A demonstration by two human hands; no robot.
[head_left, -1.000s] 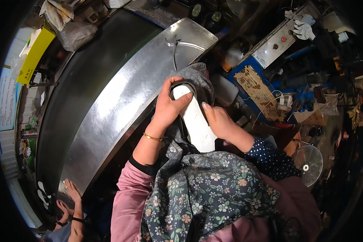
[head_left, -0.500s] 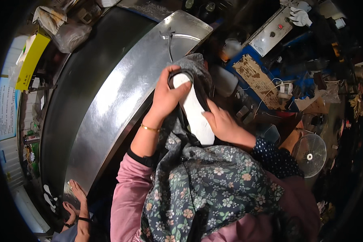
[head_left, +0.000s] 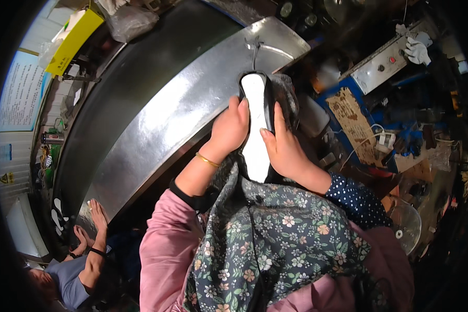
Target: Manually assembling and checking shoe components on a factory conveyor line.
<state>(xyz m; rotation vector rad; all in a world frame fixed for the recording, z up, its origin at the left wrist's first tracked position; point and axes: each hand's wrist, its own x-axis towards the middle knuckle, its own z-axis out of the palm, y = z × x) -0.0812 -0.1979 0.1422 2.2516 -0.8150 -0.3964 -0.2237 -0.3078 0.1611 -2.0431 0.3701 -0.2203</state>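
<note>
A dark shoe (head_left: 270, 104) is held bottom up over my lap, its far end toward the metal table. Its underside is a long white sole-shaped piece (head_left: 257, 122), framed by dark material round the far end. My left hand (head_left: 230, 126) grips the left side, fingers curled against the edge. On the other side my right hand (head_left: 290, 151) clasps the shoe, with the thumb at the white edge and the fingers along the dark side. The near end points at my floral apron (head_left: 275, 229). Grey cloth (head_left: 285, 88) shows beyond the shoe.
A shiny metal table (head_left: 156, 125) borders a dark belt (head_left: 104, 109) on the left. Another person's hands (head_left: 96, 216) rest at its near end, by white sole-shaped pieces (head_left: 58, 214). At right are a control box (head_left: 377, 73), a worn board (head_left: 351, 122) and a fan (head_left: 405, 229).
My left hand has moved from the far end of the shoe down to its left side. More of the white underside shows. The whole view has shifted, bringing more of the other person in.
</note>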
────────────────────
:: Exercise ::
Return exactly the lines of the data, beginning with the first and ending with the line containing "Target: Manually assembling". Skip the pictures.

:: Exercise output ::
A demonstration by two human hands; no robot.
[head_left, -1.000s] 
[head_left, -0.500s] 
[head_left, +0.000s] 
Target: Manually assembling and checking shoe components on a factory conveyor line.

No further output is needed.